§ **Work to be completed**
Look below for the lines from the one with "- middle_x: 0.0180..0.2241" to the one with "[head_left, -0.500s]", and copy exactly those lines, both ends included.

--- --- ---

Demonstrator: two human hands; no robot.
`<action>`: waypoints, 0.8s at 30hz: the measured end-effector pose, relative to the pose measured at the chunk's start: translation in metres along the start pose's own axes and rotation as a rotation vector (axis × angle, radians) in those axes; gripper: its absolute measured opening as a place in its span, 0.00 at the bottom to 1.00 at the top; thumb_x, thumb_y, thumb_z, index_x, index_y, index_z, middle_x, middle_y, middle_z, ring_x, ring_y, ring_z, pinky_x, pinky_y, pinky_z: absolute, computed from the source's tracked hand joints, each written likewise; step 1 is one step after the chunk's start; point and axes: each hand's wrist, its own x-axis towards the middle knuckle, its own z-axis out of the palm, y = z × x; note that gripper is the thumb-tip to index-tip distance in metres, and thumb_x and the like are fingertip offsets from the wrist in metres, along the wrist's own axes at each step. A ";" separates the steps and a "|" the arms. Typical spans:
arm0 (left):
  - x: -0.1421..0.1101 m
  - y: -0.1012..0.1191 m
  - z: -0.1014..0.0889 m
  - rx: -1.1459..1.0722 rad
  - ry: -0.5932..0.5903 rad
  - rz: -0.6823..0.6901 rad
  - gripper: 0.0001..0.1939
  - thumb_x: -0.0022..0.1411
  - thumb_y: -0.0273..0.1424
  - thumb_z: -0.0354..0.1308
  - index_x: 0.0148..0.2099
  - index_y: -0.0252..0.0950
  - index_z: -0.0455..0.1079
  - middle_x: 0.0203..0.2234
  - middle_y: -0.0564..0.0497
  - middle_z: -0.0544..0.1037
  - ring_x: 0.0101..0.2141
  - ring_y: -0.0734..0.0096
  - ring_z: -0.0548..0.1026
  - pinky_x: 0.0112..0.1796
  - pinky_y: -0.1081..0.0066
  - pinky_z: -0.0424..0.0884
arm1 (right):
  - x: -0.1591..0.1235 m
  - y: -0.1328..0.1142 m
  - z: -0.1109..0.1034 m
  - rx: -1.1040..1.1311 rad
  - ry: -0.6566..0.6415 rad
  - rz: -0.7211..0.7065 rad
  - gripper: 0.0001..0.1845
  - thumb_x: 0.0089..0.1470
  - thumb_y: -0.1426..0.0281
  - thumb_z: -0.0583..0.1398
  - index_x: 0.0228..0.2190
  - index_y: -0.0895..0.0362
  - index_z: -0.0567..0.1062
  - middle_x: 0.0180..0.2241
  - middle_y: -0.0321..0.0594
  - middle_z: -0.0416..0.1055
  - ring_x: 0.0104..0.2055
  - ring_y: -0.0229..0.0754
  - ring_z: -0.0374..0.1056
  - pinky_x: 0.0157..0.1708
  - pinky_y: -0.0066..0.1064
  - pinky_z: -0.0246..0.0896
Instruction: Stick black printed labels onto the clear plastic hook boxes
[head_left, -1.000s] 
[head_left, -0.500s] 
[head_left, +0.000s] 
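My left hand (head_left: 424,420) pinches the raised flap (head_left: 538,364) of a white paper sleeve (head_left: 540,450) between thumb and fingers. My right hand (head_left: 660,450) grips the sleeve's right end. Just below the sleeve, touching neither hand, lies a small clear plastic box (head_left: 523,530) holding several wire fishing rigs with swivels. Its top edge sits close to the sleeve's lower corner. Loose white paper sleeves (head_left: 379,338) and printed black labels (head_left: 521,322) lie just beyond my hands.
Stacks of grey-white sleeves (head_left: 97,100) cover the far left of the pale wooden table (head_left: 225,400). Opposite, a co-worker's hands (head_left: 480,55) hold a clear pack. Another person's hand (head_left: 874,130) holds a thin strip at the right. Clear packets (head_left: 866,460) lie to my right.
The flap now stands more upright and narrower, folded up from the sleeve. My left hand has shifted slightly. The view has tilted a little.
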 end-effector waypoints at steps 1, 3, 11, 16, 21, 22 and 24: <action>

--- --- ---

§ **Response area**
  - middle_x: 0.0180..0.2241
  - middle_y: -0.0321..0.0594
  - middle_z: -0.0416..0.1055
  - ring_x: 0.0104..0.2055
  - ring_y: -0.0229..0.0754
  - ring_z: -0.0374..0.1056
  - pinky_x: 0.0157..0.1708
  - pinky_y: -0.0066..0.1064
  - pinky_z: -0.0246..0.0896
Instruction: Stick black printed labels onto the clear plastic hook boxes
[head_left, -1.000s] 
[head_left, -0.500s] 

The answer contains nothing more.